L’Italia è il Paese non anglofono che attrae il maggior numero di studenti americani. Ogni anno sono circa 35mila. Qual è a suo avviso il segreto di questo successo? 
Credo ci siano più motivi. Certamente, la ricchezza storica e culturale del nostro paese è enorme ed esercita un grandissimo fascino sugli americani: la possibilità di studiare e vivere per un periodo in città straordinarie come Roma e Firenze è una componente fondamentale. Poi c’è anche una grande ricchezza di contenuti educativi: oltre alle due università americane con un proprio campus qui, ci sono circa 150 programmi di altre università americane che ogni anno inviano studenti nel nostro paese. Però non dimenticherei anche la grande capacità di noi italiani ad accogliere lo straniero, di farlo sentire a proprio agio: in questo, devo dire che Roma è magnetica e chiunque ci passi un po’ di tempo finisce per portarsela dentro per sempre.

Se le chiedessimo una cosa, nel mondo dell’educazione e della formazione, che l’Italia dovrebbe imparare dagli Usa, e una che invece potremmo insegnare loro, cosa ci direbbe?
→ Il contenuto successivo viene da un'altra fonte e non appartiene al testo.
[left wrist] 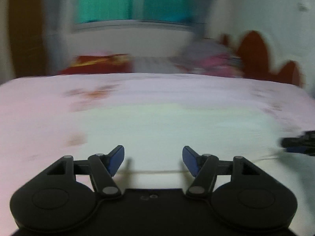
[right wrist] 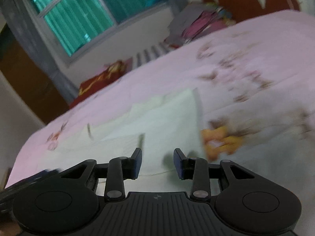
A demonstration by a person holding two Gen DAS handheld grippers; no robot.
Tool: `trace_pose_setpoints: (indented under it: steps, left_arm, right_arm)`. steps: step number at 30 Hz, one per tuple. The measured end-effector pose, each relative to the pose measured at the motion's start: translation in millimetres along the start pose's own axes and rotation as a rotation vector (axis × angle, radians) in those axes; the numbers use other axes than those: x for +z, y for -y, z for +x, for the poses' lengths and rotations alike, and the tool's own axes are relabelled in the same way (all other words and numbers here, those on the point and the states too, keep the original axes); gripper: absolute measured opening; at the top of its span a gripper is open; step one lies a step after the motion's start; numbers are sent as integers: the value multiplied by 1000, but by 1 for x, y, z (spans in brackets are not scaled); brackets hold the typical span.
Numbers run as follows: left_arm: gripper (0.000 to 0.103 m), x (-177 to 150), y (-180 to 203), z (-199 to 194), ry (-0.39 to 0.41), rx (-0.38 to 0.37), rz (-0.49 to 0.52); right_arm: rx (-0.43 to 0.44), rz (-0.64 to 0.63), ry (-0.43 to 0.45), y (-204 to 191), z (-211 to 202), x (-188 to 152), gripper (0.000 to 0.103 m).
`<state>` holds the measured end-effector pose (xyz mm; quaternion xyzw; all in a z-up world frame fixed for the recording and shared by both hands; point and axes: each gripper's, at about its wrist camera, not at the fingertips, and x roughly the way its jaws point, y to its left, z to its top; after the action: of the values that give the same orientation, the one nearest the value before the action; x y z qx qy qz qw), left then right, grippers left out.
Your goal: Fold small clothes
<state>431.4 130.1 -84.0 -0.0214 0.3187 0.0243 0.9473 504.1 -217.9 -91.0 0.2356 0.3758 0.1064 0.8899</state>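
A pale greenish-white small garment (left wrist: 177, 125) lies flat on the pink bedsheet (left wrist: 39, 102). Its near hem runs just in front of my left gripper (left wrist: 153, 160), which is open and empty above it. In the right wrist view the same garment (right wrist: 163, 114) lies spread out, its right edge next to an orange print on the sheet (right wrist: 220, 139). My right gripper (right wrist: 157, 163) is open and empty over the garment's near edge. The right gripper also shows at the right edge of the left wrist view (left wrist: 299, 143). Both views are motion-blurred.
A pile of pink and grey clothes (right wrist: 196, 23) sits at the far side of the bed by a red-brown headboard (left wrist: 254, 53). A red cushion (right wrist: 102, 78) lies at the far left. A window with green curtains (right wrist: 82, 17) is behind.
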Motion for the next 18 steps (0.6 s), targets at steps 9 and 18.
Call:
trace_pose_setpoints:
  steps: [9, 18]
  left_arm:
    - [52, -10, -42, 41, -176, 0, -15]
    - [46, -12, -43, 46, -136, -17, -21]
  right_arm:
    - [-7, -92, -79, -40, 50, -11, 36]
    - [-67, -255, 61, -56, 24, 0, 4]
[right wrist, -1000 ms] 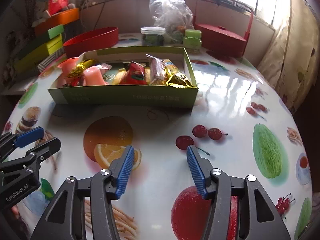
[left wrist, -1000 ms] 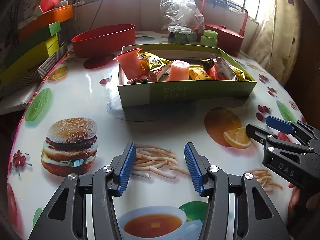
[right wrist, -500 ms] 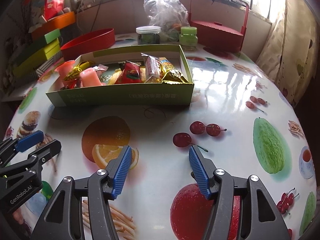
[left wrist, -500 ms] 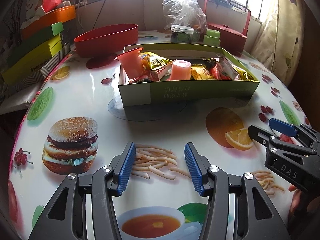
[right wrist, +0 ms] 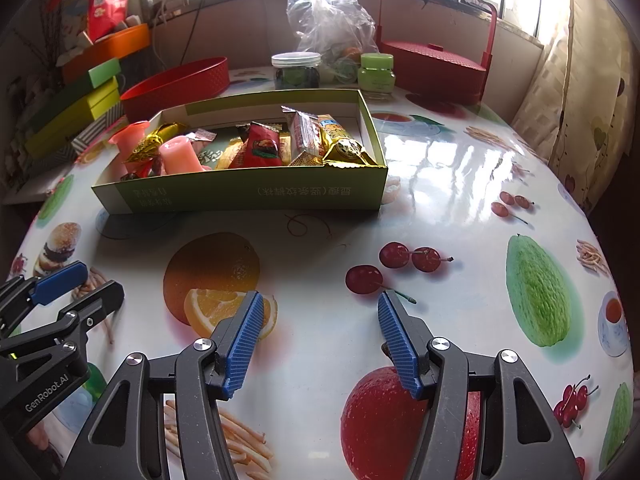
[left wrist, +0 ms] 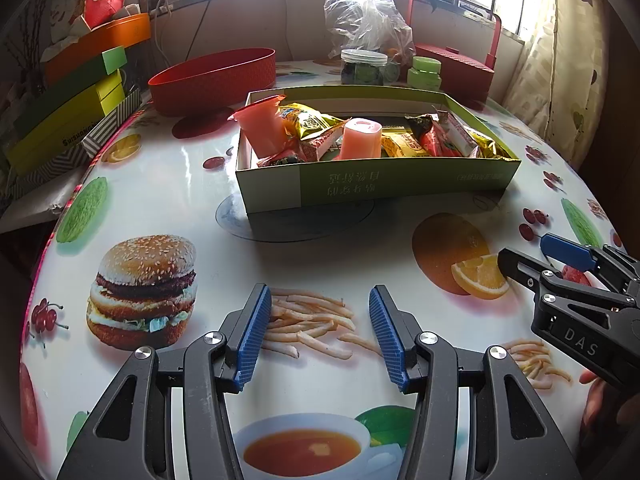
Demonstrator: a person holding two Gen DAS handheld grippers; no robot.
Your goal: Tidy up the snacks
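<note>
Both grippers, left (left wrist: 316,330) and right (right wrist: 320,336), are seen held agape w/ nothing between pads above table (right wrist: 460,184) near edge, while snacks (right wrist: 260,146) are contained in green box (right wrist: 248,196) toward table centre.

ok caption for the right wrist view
Open right gripper hovers over the table, facing a green box of snacks.
</note>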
Indubbiamente il sistema universitario americano è uno dei grandi elementi di successo degli Stati Uniti. Il concetto di università secondo lo schema delle arti liberali tipicamente statunitense si sta affermando anche in Italia e un po’ ovunque nella società globale di oggi. Dal punto di vista del percorso inverso, è molto importante l’attenzione italiana al livello di educazione primaria e secondaria: forse c’è una preparazione più approfondita nelle più giovani età, in Italia, rispetto a quanto accade negli Usa, dove c’è un approccio molto pratico e meno teorico. È un discorso generale, ma forse di media la capacità analitica dei ragazzi italiani che escono da buoni licei del nostro paese è leggermente superiore rispetto a quella dei loro corrispettivi americani. Tutto sommato qui alla Jcu verifichiamo come sia vincente il modello che vede uno studente con una formazione di tipo italiano fino alla educazione secondaria, che poi prosegue con un imprinting universitario di modello americano. Una delle cose importanti che ci differenzia forse da alcune università italiane, è la struttura e la tempistica degli studi: finire in 3 anni piuttosto che in 5/6 significa avere un approccio dinamico verso le opportunità che la giovane età incrocia, le occasioni che la vita mette davanti ai ragazzi. Alla John Cabot gli studenti sono molto seguiti e anche per questo si riesce a non perdere il ritmo che prevede l’uscita dopo i tre canonici anni, evitando così il fenomeno del parcheggio delle menti all’università che produce frustrazione e guai. Un altro elemento che ritengo sia parte fondamentale del successo del sistema americano è quello del costo delle rette: l’impegno è quasi sempre proporzionale al dispendio affrontato per laurearsi, e siccome il secondo non è mai basso anche il primo è alto e forma professionisti capaci ma anche allenati a lavorare duramente per meritarsi il successo. Nel sistema italiano forse le basse rette per tutti – che comunque generano costi nascosti in termini di tassazione spalmata su tutta la popolazione – non aiutano a spingere i ragazzi ad impegnarsi: alcuni ovviamente lo fanno, ma il sistema fa poco per spronarli e accendere un po’ di sana competizione.